With Cavender's input, the ChromaDiverse team created yet another ground-breaking tech framework, StoryCapture. Its creation eliminates the more than 30 hours of research and video editing required to produce a single professional oral history. StoryCapture translates the best practices of expert historians into a streamlined, intuitive, guided set of processes that anyone who knows how to fill out an online form can follow.

The essence of collecting a rich oral history lies in the questions asked. Figuring out the perfect questions for all dancers and dance genres was a challenge. Cavender developed a system of user-friendly prompts to help artists give their best answers and tell their stories fully. "I think we have something around 48 questions," she says. "These are never just exploded in front of the user. We have a wizard that guides you, or you can browse topics.

You can choose Career Stories, and select by category: Beginnings and Influences, Career Shifts, Community Collaboration, Creative Process, Identity, Values and Experience - all of these different subcategories. You may jump into one like Teaching and Research. There we have questions like, "How did teaching your research become part of your practice?" or "What questions, ideas, and problems drive your research or inquiry?" But maybe none of those questions apply to you. And so we ask other things. I have a section called Unexpected Questions, which is one of my favorites."
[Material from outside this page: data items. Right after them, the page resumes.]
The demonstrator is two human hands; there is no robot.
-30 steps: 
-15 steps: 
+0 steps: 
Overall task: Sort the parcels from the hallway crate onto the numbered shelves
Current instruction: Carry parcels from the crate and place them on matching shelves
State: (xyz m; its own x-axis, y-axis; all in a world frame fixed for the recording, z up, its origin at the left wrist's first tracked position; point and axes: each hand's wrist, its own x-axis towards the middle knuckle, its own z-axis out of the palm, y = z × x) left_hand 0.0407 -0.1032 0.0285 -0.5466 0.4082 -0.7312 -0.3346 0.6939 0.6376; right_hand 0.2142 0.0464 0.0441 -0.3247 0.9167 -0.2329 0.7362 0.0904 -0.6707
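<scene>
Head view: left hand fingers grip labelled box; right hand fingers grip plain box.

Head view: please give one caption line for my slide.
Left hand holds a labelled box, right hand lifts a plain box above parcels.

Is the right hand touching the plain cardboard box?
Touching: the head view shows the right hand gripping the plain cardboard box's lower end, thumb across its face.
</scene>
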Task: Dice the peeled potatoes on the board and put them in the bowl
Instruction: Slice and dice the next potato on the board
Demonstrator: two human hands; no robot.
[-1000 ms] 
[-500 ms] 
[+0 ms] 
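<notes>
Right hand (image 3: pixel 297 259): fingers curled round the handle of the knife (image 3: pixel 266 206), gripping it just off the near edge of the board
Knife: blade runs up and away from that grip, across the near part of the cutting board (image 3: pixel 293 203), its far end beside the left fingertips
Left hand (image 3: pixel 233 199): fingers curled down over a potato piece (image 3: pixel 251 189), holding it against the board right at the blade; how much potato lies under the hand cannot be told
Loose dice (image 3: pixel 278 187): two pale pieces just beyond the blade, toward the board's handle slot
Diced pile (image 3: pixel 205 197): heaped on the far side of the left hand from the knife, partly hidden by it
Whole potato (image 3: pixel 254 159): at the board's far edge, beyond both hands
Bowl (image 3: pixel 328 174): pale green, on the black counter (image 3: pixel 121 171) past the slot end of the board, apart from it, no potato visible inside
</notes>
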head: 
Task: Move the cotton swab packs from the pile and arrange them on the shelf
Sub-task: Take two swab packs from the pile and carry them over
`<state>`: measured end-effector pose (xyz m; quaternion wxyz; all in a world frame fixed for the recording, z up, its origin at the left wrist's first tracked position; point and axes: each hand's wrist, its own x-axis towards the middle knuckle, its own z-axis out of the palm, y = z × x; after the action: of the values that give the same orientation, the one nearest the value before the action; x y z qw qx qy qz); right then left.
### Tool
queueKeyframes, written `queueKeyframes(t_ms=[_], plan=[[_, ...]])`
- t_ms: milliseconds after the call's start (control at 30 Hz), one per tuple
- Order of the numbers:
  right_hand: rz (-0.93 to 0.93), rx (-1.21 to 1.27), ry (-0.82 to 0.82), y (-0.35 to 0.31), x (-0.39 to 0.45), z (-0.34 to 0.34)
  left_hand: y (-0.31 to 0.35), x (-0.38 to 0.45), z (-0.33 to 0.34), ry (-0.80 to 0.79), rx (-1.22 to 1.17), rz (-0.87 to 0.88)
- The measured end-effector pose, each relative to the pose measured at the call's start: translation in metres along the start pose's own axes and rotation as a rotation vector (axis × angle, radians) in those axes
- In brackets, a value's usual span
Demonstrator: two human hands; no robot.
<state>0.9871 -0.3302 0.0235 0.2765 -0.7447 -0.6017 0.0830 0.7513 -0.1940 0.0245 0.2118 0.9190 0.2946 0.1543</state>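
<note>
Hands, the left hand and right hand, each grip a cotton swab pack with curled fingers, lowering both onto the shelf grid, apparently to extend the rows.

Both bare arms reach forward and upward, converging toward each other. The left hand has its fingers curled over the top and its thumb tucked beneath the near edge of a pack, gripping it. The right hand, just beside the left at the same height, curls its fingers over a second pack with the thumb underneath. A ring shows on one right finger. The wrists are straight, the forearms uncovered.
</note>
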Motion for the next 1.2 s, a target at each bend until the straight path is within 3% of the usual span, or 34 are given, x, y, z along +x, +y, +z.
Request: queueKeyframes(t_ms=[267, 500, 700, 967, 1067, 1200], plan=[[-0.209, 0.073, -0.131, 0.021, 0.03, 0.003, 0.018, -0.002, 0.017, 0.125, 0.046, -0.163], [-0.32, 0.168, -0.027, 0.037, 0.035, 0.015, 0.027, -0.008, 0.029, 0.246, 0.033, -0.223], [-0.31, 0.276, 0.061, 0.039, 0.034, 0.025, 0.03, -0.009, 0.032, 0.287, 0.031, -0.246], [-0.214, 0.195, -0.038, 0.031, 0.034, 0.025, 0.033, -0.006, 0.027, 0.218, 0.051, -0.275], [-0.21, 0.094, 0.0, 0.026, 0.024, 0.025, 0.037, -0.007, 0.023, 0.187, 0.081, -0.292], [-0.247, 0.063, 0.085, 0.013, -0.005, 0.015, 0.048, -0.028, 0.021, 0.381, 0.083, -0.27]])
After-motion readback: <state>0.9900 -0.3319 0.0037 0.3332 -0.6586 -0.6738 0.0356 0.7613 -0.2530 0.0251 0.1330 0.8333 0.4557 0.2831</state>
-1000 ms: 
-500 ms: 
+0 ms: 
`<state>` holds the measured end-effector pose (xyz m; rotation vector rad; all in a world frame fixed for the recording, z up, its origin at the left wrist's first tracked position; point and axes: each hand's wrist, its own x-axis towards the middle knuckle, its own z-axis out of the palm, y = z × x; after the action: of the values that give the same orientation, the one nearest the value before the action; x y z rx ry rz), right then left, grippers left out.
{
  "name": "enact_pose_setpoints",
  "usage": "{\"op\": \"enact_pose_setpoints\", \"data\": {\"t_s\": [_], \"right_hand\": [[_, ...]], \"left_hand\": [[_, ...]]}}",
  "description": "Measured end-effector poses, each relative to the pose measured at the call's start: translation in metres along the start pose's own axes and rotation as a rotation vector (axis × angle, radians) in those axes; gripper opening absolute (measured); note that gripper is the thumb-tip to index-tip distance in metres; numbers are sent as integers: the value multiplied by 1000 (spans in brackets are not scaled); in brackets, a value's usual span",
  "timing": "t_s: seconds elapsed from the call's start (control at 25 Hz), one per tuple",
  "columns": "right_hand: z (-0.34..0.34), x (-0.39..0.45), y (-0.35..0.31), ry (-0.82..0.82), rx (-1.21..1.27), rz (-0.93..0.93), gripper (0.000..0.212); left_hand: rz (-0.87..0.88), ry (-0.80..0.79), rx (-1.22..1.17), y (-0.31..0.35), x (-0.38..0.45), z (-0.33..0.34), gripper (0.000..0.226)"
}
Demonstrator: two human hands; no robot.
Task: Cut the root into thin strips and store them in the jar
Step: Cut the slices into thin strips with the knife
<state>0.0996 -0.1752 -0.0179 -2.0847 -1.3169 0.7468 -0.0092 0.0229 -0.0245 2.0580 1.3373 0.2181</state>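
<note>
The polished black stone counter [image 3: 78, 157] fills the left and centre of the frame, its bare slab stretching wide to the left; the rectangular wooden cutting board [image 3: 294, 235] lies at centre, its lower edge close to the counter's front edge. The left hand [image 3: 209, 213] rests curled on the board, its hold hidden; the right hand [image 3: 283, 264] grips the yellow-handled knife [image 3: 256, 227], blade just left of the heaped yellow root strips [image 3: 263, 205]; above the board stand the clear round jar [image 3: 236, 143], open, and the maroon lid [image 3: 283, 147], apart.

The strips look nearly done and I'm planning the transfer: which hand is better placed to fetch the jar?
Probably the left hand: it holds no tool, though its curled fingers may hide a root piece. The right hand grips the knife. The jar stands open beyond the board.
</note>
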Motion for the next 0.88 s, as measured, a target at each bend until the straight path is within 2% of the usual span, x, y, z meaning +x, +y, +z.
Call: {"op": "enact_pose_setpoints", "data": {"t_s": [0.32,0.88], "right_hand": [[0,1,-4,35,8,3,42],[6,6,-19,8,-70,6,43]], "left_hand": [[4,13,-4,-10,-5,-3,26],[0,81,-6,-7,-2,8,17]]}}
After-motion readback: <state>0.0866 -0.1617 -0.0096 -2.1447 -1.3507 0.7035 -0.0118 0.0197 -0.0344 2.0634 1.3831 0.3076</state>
From Dianne Brock's CurtainConnect Page (See a CurtainConnect Video of Her Speaking of Her Dance Experience Here)

Dianne Brock, one of the founding members of the Oakland Ballet, and an early participant during CurtainConnect's beta stage, answered the Unexpected Question prompt with a story about a wardrobe malfunction. She described a moment during a lift when her tutu caught on the collar of her partner's costume. No matter what, they couldn't get unstuck. Eventually, her partner had to (awkwardly) shuffle sideways off stage with her still in the air, attached to his neck.

"Those stories really humanize everybody's experience,” says Cavender. There's so much joy we can share with some of our best mistakes, but," she adds, "I don't define what kind of stories one should tell… I've [created] a big container with lots of useful prompts to help the storytelling along."  

At the moment, most of the artists populating CurtainConnect are later-stage or retired dancers. "We're starting with the legacy crowd," says Cavender. "They have the stories that are in most urgent need of recording immediately, for fear of being lost." But the scope of CurtainConnect is much broader, with benefits for everyone at any stage of a dance career, whether they're concerned with preserving their dance history or just beginning to create it.  

Judy Tyrus Speaking with a ChromaDiverse Partner, Member of American Jubilee DanceTheatre ; Photo: Courtesy of ChromaDiverse 

What ChromaDiverse is building are links that connect the personal, social, and oral histories of living dancers to archival materials and figures, so that as the system develops, an interested researcher, journalist, professional, student or fan, can easily click on a dancer's profile, and learn not only about that artist's personal story, but also about their professional affiliations and lineage connections.  

"It's solving the very real disconnect between archives and living documents," says Cavender, "Archives are gate-kept. You have to have some knowledge about how to even interact with them, or where they are, or what you can do with them." But everyone knows how to get online. 

"We're all done with the infinite doom scroll, but we're not done with community. So, how do we create a meaningful community where, if I'm going to interact and if I'm going to tell stories, it is not just a throwaway post on Instagram or FB? CurtainConnect is a place where your dance story will live, and we're underpinning it fully with real archival infrastructure so that it can have a canonical view that will matter, and be legible forever."